Assunção Esteves é, como foi sublinhado pelos deputados de todas as bancadas, a "primeiríssima" escolha para o lugar mais alto da Assembleia da República. Eleita deputada pela primeira vez em 1987, foi nove anos juíza do Tribunal Constitucional e, posteriormente, deputada ao Parlamento Europeu. Ficará para a história como a primeira mulher a ocupar tão alto cargo na República. Aos seus pares pediu que reinventem a democracia e que contribuam para a reconciliação dos cidadãos com a política. Se dependesse dela, esse desígnio estava já assegurado. Assunção Esteves é, sem dúvida, o melhor que podia ter acontecido à Assembleia da República. Elegante, inteligente, bem preparada, competente, culta, independente no pensamento e firme no que a resistir a pressões diz respeito. E a culpa, a boa culpa, de Assunção ter acontecido a São Bento é de Pedro Passos Coelho.

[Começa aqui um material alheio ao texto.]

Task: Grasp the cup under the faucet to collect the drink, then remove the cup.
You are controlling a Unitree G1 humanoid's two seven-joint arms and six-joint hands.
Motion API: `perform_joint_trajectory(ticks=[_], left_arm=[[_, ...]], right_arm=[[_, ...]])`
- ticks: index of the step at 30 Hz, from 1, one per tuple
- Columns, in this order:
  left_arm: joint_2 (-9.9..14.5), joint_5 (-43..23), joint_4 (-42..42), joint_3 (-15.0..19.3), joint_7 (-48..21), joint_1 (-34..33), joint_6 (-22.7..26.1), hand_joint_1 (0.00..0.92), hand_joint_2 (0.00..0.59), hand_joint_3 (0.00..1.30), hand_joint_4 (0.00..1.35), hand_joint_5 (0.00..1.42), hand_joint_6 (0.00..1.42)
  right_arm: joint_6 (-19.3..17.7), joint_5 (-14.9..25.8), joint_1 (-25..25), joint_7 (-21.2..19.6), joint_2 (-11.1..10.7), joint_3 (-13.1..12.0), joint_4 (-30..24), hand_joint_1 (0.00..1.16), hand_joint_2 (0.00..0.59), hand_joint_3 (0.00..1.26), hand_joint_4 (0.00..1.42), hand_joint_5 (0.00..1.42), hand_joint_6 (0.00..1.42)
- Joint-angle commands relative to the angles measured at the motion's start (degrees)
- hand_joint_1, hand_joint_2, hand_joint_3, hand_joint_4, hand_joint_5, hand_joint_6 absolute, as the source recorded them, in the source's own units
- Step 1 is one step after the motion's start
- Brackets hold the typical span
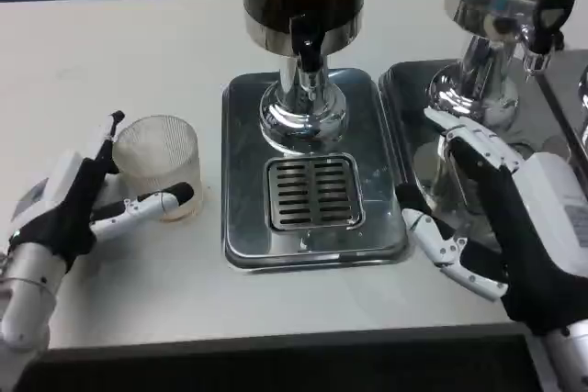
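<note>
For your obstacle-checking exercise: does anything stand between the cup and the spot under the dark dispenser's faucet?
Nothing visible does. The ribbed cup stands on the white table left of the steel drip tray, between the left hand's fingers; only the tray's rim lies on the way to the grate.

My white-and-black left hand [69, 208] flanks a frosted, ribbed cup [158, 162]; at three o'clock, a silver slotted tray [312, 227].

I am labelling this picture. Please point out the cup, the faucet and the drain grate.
cup [158, 162], head view, ribbed front wall
faucet [308, 43], head view, black spout
drain grate [312, 192], head view, slotted middle
</note>
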Motion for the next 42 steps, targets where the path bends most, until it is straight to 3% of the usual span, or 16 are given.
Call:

Da demagogia e dos seus males
Esta semana, colunistas e opinadores dividiram-se quanto à decisão de Pedro Passos Coelho ter optado por viajar em classe económica para o Conselho Europeu de Bruxelas que ontem terminou. Os que o elogiaram não foram, no entanto, capazes de negar a evidência: é populismo, mas do bom. Ora, sou dos que acham que o populismo é sempre mau, mesmo quando travestido de simbólico ou exemplar. Ser político em geral, e primeiro-ministro em particular, é uma função exigente que obriga a inúmeros sacrifícios. Não é por poupar meia dúzia de tostões em taxas - que é o que o Estado paga em viagens oficiais - que se dá o exemplo. Quero que o chefe do Governo português, que terá de enfrentar em cada viagem a Bruxelas duríssimas negociações, esteja na melhor forma física e mental para defender o interesse nacional. Tenha condições óptimas para trabalhar ou descansar, se for o caso, nas deslocações que faz. Não quero vê-lo estoirado, arrasado, com olheiras até ao queixo e a contorcer-se com dores na coluna, fazendo-me desconfiar da sua força e das suas capacidades. E pior! É precisamente pelo facto de os exemplos virem de cima que não gosto de ver o primeiro-ministro a contribuir activamente para o discurso populista que amesquinha os políticos. Estes não são "chulos" que estão lá para "ganhar o deles". Em Portugal, são de tal forma mal pagos que, na maioria das vezes, não se conseguem recrutar os melhores para a função. Foi aliás por esta razão que chegámos aqui. Por não termos os melhores a fazer política. Atitudes como esta servem apenas para afagar estes demagogos mal intencionados. Por isso, senhor primeiro-ministro, deixe-se destas coisas. Ah, e já agora, o Conselho Europeu que ontem terminou não podia, de facto, ter corrido melhor a Portugal.